Saturday, December 10, 2011

YouMail returns to the Android Market, shares blame with T-Mobile for its removal

YouMail

With a case of bad communication now cleared up, YouMail has made its way back to the Android Market. As it turns out, T-Mobile was to blame for the pulling but it was all pretty much a misunderstanding and if nothing else -- a hard lesson for YouMail.  As noted on the YouMail blog, here is what happened:

  • First, a  subset of the YouMail Android applications have a real problem.   It looks like 15,000 users who went straight from 1.8.3 (an old version) to 2.0.45 (the one that was in the market and was taken down) got into a situation where the app is polling our servers continuously (the polling time got set to zero).   Of course, this leads to a host of issues for those clients, such as bad battery life, and a boatload of transactions, eating up network bandwidth.   T-mobile saying that we disrupted their network is fair, though we were unknowingly causing that.
  • Second, T-mobile did try to reach out to us that they were seeing an issue.   Unfortunately, it was in way that was almost guaranteed to be ineffective, and is probably not how businesses should communicate.   As far as we can tell, one of their engineering team sent an e-mail to our free customer support e-mail address in early November, and one of the support team basically replied it’s fixed in next release and treated it as resolved, not reporting it to anyone else.   With 1000s of e-mails/week from over two million registered users, random users weekly threatening to pull us from various stores, and lots of users with tmobile.com email addresses,  it was easy for this one message to get lost in the shuffle.   
  • Third, after almost 30 days with no response from us, T-mobile went to Google with charts showing the traffic our bad apps were generating, said we were unresponsive, and that the traffic was growing quickly.   Google then immediately cut us off - without ever sending us an e-mail beforehand, or providing us anyway to contact someone at T-mobile.
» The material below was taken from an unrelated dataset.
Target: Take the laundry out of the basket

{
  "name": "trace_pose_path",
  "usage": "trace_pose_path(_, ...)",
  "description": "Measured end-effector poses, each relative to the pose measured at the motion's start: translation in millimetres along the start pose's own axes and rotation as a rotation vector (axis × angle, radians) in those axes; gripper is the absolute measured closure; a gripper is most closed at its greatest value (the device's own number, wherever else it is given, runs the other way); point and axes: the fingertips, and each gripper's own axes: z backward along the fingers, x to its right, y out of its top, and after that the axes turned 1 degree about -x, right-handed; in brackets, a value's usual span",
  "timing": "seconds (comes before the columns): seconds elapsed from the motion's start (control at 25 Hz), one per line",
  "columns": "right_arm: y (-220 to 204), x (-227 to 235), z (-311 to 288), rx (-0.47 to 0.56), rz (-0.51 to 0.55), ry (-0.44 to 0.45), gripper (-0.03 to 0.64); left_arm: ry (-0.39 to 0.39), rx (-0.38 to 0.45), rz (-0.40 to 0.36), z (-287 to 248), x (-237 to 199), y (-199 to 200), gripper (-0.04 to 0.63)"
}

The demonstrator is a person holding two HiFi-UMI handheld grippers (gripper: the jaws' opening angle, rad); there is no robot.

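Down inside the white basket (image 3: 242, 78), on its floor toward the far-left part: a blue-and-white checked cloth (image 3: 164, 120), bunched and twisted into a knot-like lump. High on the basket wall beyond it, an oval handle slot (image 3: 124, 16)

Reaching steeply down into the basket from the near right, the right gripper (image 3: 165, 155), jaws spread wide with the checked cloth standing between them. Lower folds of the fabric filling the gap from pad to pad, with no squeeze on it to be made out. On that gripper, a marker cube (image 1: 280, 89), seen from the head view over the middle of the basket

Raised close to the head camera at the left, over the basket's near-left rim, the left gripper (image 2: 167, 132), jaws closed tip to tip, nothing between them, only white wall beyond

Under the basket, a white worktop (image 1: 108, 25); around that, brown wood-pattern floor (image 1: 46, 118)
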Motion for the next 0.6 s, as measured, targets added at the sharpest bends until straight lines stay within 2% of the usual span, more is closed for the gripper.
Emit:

That left us wondering what the heck was going on - and having a hard time figuring it out.

So, as you can tell -- T-Mobile did have genuine concerns wth YouMail disrupting their network but they seemingly went about handling them the most uneffective way possible. Either way, lesson learned -- one for YouMail and potentially other developers out there and now YouMail is back in the Android Market where it belongs.